### WHAT IS REQUIRED
For the entries below, repeat exactly each line starting with the one that contains "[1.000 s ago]" and going on through the one that contains "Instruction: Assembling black", and no others.

### INFORMATION SUPPLIED
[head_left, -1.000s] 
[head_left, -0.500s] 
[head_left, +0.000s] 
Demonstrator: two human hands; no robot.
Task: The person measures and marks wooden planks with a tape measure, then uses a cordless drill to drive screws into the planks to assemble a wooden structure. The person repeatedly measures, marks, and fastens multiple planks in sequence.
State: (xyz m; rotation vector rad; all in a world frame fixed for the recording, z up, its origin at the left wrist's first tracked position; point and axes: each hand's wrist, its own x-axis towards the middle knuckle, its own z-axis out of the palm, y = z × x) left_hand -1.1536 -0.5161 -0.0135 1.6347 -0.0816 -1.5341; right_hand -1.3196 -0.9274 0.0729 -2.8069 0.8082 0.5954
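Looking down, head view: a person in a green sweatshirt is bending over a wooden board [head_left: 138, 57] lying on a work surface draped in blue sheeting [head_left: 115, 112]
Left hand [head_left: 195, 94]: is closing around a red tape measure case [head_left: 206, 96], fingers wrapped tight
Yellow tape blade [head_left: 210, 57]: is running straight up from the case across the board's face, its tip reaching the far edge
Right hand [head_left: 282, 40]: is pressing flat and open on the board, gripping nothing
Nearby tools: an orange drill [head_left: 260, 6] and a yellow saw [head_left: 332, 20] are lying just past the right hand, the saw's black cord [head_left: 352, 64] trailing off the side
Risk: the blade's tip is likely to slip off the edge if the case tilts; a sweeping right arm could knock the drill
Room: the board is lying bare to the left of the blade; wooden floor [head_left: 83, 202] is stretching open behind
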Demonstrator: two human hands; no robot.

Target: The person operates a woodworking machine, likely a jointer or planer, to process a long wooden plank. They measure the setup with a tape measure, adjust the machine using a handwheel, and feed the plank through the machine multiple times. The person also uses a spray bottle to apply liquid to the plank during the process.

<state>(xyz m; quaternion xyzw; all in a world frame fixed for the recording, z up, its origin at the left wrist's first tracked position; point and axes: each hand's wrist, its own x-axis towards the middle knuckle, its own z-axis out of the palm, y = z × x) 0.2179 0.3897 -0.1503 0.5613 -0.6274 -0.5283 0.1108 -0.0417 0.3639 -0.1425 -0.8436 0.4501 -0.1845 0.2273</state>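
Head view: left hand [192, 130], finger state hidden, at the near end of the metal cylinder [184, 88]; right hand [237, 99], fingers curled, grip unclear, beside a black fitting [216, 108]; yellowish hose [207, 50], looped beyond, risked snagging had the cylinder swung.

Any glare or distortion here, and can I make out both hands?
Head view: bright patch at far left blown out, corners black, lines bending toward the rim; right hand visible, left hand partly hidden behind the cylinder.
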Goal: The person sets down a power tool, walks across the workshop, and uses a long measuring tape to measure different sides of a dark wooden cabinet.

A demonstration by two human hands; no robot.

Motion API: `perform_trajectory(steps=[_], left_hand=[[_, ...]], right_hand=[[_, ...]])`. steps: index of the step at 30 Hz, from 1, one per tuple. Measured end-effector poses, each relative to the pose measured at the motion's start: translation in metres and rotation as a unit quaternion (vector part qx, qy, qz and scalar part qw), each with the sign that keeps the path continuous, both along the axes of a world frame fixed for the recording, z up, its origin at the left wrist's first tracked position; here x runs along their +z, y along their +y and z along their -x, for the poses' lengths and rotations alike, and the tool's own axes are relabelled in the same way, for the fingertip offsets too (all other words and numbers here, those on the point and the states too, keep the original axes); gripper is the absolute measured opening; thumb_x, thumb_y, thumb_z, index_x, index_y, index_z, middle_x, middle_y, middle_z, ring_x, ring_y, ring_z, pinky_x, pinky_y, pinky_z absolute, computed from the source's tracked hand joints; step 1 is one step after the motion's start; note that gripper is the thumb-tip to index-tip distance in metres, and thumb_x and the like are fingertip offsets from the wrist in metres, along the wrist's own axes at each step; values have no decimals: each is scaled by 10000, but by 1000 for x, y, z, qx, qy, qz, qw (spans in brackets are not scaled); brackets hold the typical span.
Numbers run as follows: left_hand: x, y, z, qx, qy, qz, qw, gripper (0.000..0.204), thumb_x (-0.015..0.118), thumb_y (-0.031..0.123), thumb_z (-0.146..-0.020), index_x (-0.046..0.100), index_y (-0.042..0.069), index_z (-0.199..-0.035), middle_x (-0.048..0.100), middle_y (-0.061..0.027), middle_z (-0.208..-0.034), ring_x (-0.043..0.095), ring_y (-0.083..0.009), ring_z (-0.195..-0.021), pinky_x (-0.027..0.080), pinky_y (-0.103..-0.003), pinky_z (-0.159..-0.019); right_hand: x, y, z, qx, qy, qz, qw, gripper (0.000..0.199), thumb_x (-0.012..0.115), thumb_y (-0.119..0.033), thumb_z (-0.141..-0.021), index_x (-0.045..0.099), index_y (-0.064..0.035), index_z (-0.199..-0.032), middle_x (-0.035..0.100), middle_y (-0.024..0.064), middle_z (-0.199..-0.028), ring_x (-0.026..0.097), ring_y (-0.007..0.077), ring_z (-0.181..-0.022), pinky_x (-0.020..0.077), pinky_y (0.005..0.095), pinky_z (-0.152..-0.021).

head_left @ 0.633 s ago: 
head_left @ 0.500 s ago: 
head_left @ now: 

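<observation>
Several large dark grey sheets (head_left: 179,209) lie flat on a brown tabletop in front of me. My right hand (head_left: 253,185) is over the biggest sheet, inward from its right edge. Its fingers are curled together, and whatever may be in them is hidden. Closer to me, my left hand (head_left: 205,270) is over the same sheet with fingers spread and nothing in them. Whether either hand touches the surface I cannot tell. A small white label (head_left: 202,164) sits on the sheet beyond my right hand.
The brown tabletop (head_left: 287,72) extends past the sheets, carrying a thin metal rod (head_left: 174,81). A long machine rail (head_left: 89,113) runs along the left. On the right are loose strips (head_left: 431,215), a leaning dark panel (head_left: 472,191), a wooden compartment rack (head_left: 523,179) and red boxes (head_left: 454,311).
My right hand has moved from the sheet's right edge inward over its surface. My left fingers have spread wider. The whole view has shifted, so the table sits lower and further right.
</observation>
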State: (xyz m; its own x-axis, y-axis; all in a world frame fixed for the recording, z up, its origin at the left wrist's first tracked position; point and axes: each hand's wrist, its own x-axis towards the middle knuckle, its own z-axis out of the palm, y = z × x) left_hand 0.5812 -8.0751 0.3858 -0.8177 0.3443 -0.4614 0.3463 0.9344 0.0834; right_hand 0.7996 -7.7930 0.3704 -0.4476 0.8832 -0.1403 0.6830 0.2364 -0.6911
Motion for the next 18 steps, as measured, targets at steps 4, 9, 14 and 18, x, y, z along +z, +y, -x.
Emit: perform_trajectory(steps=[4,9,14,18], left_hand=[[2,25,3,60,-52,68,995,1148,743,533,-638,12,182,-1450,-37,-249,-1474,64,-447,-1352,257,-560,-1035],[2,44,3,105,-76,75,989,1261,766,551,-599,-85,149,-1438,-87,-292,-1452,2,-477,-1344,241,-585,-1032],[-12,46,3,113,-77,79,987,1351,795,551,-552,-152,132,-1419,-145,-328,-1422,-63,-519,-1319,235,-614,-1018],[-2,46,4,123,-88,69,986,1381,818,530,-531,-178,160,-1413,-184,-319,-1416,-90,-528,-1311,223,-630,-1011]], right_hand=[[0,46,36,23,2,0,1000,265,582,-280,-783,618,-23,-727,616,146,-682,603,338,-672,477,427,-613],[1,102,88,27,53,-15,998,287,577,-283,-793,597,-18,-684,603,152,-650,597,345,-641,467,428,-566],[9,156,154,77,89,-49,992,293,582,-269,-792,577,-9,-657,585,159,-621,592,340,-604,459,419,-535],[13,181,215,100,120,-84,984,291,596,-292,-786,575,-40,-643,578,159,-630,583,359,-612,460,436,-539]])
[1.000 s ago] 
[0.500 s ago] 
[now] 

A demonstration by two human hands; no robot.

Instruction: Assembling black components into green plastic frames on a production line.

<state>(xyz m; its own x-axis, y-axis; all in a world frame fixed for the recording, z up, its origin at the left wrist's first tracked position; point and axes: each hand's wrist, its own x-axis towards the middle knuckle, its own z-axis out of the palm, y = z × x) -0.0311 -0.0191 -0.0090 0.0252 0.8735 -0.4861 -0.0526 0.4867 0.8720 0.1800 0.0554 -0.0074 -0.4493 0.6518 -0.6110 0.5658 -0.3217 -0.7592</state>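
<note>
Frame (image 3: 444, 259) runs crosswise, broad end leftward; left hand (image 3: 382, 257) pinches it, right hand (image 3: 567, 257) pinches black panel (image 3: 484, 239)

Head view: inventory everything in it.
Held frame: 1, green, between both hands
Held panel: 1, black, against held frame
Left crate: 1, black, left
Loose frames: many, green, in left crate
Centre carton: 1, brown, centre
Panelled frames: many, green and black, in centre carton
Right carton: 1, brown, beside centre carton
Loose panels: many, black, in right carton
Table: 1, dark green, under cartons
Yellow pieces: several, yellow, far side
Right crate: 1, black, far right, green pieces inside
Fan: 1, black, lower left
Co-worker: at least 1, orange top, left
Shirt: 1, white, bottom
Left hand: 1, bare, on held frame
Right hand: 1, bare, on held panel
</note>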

### TASK OUTPUT
[1.000 s ago] 
[0.500 s ago] 
[now] 

A demonstration by two human hands; no robot.

Instruction: Assembling black components into green plastic frames on a production line.

Exercise complete, with nothing further to add.